(Records from a data collection)
┄┄┄┄┄┄┄┄┄┄

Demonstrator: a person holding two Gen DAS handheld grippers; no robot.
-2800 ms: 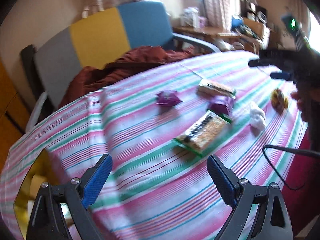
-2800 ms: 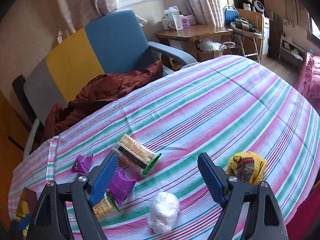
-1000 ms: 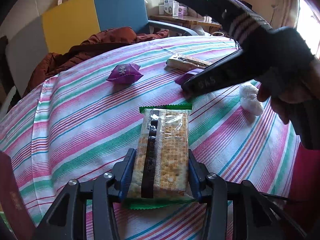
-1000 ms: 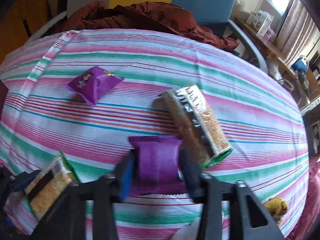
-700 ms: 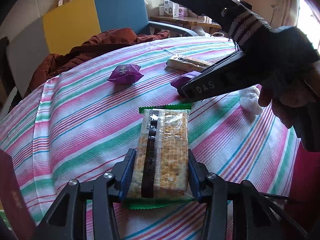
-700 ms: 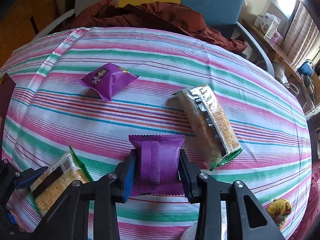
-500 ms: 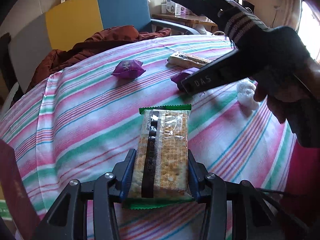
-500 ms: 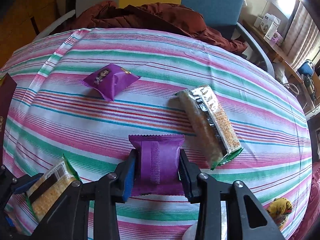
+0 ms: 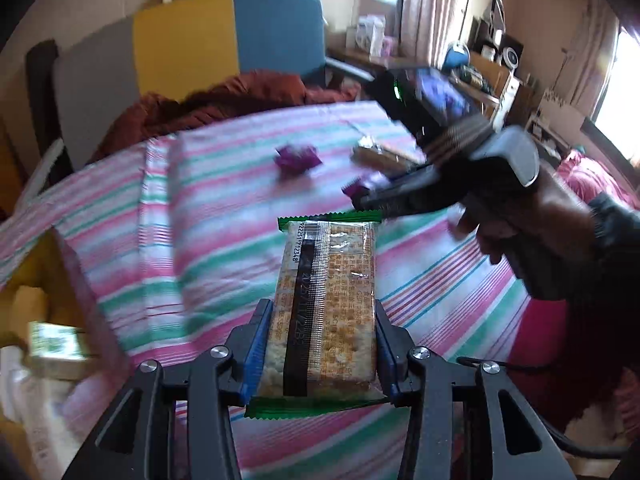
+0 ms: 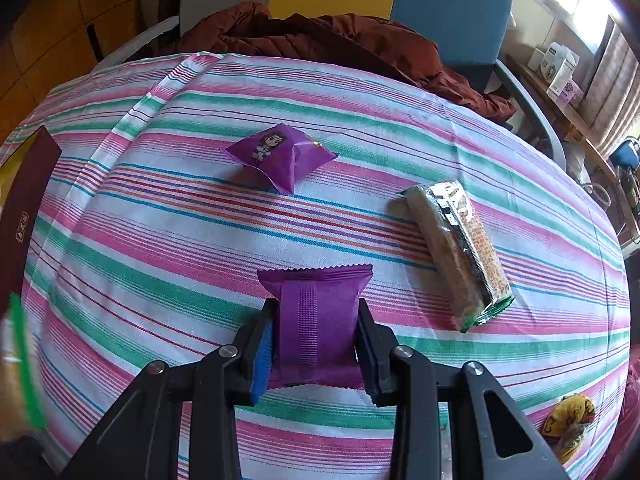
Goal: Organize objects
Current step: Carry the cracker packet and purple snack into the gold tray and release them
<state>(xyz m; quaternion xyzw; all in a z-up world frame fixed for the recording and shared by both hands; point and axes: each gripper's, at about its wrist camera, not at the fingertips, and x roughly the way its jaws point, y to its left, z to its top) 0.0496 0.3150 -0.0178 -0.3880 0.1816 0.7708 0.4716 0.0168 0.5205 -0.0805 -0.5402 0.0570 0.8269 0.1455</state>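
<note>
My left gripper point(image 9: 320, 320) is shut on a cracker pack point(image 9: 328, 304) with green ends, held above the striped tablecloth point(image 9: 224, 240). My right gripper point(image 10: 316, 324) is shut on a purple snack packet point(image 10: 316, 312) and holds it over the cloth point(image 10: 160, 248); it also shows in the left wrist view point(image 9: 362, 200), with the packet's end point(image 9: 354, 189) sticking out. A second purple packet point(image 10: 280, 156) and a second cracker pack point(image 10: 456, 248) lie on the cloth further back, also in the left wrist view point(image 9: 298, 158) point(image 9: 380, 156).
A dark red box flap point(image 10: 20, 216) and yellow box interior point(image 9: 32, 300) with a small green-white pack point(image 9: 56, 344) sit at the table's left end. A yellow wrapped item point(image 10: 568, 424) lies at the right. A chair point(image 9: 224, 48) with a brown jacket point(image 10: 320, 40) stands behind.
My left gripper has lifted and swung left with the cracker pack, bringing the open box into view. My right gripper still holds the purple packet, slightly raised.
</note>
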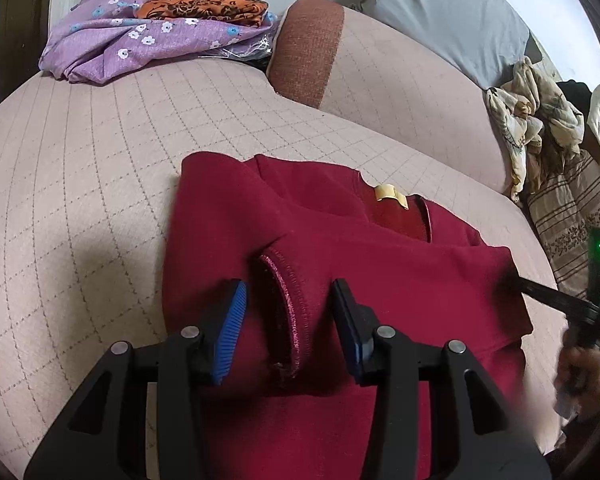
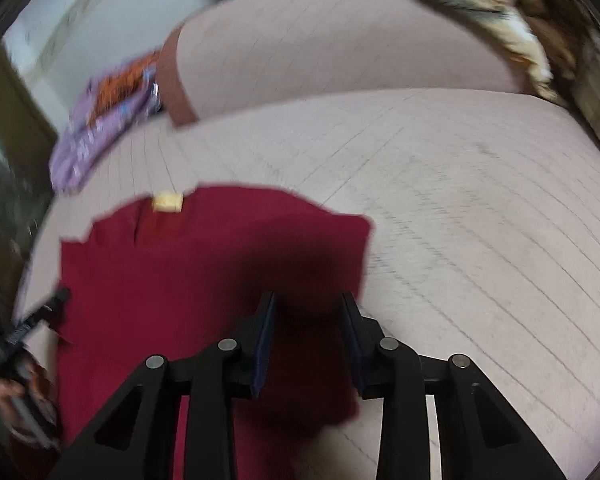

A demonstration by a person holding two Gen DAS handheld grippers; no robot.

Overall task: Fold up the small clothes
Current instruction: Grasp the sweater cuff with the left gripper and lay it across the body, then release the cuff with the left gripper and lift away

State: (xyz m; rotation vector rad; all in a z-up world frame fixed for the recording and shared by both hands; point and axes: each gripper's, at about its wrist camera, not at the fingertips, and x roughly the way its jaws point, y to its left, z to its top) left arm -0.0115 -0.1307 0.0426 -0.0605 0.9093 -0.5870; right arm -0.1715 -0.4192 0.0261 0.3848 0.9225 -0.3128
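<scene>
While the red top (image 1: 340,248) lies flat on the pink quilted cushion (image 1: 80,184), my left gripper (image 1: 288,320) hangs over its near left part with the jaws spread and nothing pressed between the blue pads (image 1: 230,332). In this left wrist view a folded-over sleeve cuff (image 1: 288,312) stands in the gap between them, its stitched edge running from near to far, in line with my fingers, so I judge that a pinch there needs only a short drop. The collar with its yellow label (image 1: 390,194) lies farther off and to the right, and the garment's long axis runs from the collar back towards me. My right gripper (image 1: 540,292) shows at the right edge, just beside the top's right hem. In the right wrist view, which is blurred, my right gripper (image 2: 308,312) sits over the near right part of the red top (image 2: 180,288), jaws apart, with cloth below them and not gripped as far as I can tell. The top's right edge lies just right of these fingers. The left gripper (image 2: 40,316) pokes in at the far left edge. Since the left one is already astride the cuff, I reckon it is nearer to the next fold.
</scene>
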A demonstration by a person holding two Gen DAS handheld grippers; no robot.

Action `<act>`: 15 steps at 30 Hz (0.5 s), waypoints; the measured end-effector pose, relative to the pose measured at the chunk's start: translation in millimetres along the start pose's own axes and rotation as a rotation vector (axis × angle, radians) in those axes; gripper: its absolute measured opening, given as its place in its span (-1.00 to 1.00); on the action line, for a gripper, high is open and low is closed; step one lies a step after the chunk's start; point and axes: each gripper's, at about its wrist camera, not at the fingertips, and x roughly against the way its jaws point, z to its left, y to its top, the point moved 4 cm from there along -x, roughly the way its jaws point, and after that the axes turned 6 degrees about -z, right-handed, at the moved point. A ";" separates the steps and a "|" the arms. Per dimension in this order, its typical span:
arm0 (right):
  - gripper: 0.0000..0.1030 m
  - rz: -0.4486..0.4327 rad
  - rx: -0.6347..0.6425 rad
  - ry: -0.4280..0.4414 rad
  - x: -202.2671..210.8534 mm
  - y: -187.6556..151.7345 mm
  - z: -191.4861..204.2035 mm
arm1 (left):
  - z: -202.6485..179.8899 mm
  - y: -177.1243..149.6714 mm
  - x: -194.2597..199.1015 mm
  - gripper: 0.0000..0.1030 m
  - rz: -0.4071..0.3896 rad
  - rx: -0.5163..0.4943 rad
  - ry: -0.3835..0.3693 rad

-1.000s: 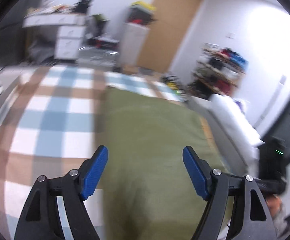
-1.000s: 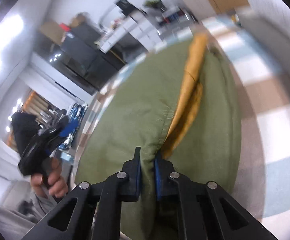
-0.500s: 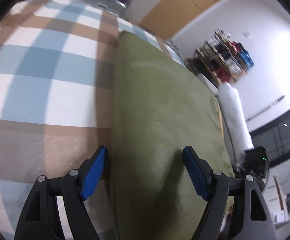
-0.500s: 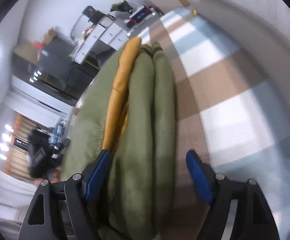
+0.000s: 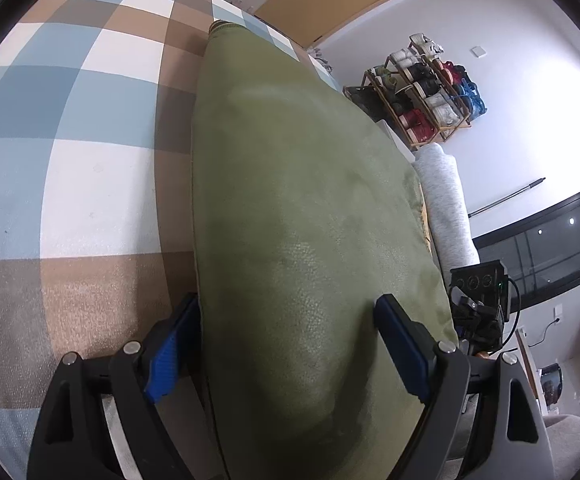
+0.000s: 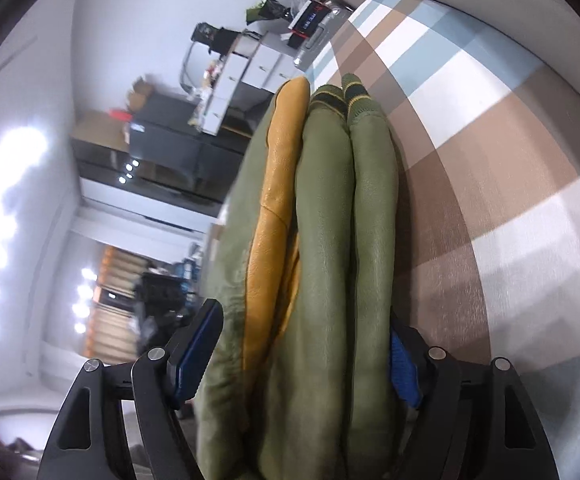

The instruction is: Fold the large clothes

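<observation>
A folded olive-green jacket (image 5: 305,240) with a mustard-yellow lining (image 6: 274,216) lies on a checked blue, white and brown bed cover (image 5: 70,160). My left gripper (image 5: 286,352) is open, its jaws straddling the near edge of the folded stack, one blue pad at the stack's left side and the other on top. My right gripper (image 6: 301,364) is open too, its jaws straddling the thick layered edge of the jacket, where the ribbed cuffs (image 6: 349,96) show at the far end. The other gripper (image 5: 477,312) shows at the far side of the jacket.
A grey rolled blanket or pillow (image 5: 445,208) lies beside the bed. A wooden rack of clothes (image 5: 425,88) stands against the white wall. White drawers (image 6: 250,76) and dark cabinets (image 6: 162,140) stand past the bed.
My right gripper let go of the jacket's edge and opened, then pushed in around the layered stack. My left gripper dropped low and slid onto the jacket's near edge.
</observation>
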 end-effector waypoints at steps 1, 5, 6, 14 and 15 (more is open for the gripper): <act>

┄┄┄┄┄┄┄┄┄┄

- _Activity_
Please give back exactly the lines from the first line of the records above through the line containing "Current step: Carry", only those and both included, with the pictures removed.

- _Output of the task_
Demonstrator: a person holding two Gen DAS handheld grippers; no robot.
-2800 ms: 
-2800 ms: 
-1000 ms: 
-1000 ms: 
-700 ms: 
-700 ms: 
-500 ms: 
-500 ms: 
+0 ms: 
+0 ms: 
Goal: Organize objects
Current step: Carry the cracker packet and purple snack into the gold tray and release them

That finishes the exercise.